Just in case you’re thinking of taking a flyer and filling your piggy bank with Bitcoins, you might ponder its vulnerability. “Bitcoin itself is always one big hack away from total failure,” as Popper writes.On several occasions, hackers have raised questions about the security of the currency: the holes they uncovered have been plugged, but it’s anyone’s guess whether there’s more to be discovered.
Digital Gold represents a thorough job of research. Its picture of the many strange characters who have played seminal roles in the development of Bitcoin is colorful — worth reading for its entertainment value alone.

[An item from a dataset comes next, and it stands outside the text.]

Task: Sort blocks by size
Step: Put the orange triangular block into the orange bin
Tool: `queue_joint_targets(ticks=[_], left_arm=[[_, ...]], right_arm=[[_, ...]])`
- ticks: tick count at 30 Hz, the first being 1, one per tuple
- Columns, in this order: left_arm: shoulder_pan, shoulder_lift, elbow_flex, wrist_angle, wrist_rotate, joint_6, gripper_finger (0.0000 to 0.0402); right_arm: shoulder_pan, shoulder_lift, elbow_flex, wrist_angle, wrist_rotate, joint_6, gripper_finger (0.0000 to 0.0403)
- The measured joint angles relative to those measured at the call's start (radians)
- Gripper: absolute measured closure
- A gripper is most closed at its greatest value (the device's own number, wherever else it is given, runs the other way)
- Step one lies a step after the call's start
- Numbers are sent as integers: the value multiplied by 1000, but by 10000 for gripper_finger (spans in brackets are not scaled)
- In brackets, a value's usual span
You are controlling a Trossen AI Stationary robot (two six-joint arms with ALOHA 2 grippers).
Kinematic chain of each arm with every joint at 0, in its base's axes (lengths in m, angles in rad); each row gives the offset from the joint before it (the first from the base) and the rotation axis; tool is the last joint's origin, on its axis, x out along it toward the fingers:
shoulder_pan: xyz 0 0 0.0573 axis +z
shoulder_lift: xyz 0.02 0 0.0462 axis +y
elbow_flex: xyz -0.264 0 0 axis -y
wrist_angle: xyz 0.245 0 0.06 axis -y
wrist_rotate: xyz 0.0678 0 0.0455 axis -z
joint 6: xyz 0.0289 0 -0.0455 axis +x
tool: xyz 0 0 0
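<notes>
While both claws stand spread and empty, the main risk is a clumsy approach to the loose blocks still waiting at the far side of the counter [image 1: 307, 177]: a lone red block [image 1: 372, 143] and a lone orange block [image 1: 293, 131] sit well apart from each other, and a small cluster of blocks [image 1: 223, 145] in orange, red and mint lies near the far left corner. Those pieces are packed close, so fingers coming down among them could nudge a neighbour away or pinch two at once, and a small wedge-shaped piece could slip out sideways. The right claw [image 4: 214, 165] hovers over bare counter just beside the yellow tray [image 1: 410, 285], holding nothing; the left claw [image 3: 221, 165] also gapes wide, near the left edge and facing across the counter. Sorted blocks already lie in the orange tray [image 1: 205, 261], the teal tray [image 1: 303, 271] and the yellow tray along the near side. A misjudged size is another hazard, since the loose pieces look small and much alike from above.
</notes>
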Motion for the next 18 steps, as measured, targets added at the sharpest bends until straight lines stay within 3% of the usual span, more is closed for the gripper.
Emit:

If you’re interested in finance and money, you’ll enjoy this book.
7 of 7 people found the following review helpful.
Don’t miss the train.
By G. Heyworth
If the Internet had been invented before the discovery of GOLD, the Aztecs would have etched Block Chains on their monuments. You’ll have to read this book to get the joke…however lame.
I am a 30-year+ veteran of retail financial services. No, not a Quant who devises algorithms; I deal with Moms ‘n’ Pops and deliver understandable solutions.
So, what’s with this Bitcoin thing? I needed to know what was going on. With the likes of Sir Richard Branson and other highly sophisticated and moneyed proponents of Bitcoin, I am reminded of the early stages of the Internet when a client commented to me, ‘if I meet someone, professionally, who concedes that he is not “online” then I fairly dismiss him. (I, of course, was very “online”.)
I’ve always maintained that ‘if humans invented it, then humans should be able to understand it’.
This book not only explains Bitcoin, this book is an historical compendium of Bitcoin’s embryonic journey to date. I had been reading, collaterally, the 2-part insertion in WIRED magazine about Silk Road, the internet drug site using Bitcoins to trade…wow, did I get confused as to who did what to whom! Popper, (Digital Gold Author) really did a yeoman’s job of articulating the timeline, whys, and the wherefores of the Bitcoin market.
To convince me of the global demand of a digital commodity (an important distinction from “currency”) I only had to read about the Argentinian entrepreneur, Wences, who recounts his days as a boy at the grocery store with his mother. Carrying bags of currency into the store, they would fill shopping carts and if any cash was left over, they would go back to the shelves to spend it all. The point made was that if the cash stayed in a closet for a week, items on the grocery shelf would have been priced higher due to rampant inflation in Argentina.
Another epiphany for me was the hypothetical example of an airliner crash survivor in the Andes Mountains. The aircraft’s cargo hold has split open to reveal gold bullion and bags of currency. Which is more valuable? The currency, because you can burn it for warmth.
Ensconced in the comfort and economic stability of the dollar-denominated United States, we Americans are hard pressed to imagine the horrific political and financial instabilities around the globe. Bitcoin, as a global commodity has the potential to be a godsend to all global trade, not just in the disparate economies that are so horribly dysfunctional.
The train is at the station. By reading this book about Bitcoin, I feel confident of my not missing it.